All quantum algorithms running on currently available quantum devices must consider the effects of noise. Hence, to perform an appropriate evaluation of such algorithms, particularly those aimed at possible quantum advantage, it is necessary to carefully model the noise, analyze its effects to the algorithm, and make a validation via experiments. This paper provides a demonstration of this evaluation, yielding Fig. 2, a relationship between the target estimation error and the required noise threshold for the amplitude estimation problem, which is validated by experiments on quantum devices.

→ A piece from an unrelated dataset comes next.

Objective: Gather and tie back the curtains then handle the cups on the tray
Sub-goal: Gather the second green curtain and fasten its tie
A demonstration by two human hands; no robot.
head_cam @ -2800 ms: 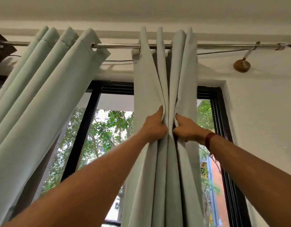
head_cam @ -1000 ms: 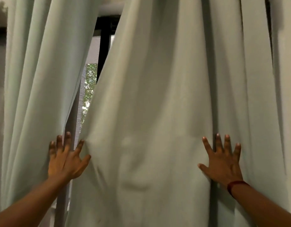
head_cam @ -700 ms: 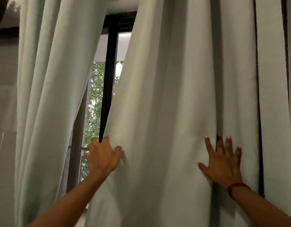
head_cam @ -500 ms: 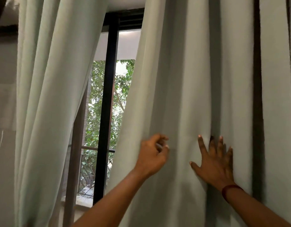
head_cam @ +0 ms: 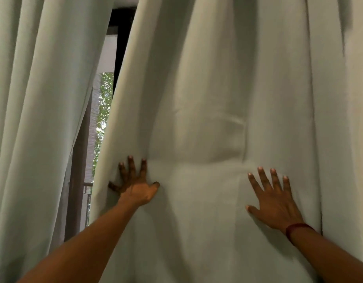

Lastly we again point out the importance of multi-parameters estimation problem in the quantum computing framework. In our case, the nuisance noise parameter in addition to the target amplitude parameter must be estimated. We have seen that the Fisher information matrix can be degenerate, in which case the target amplitude parameter cannot be efficiently estimated even by increasing the number of amplitude amplifications. This singular problem arises only in multi-parameters estimation problems, and a similar challenge may easily appear in other scenarios such as the phase estimation problem under noisy environment. In this sense, while this paper employed the ML estimate approach, we can have various options to design an efficient estimator for such multi-parameter estimation problems in noisy quantum devices. For instance Ref. [33] showed the method to tune the likelihood function for Bayesian inference of the amplitude parameter, and they have derived the run time estimation to achieve a target accuracy under noisy environment.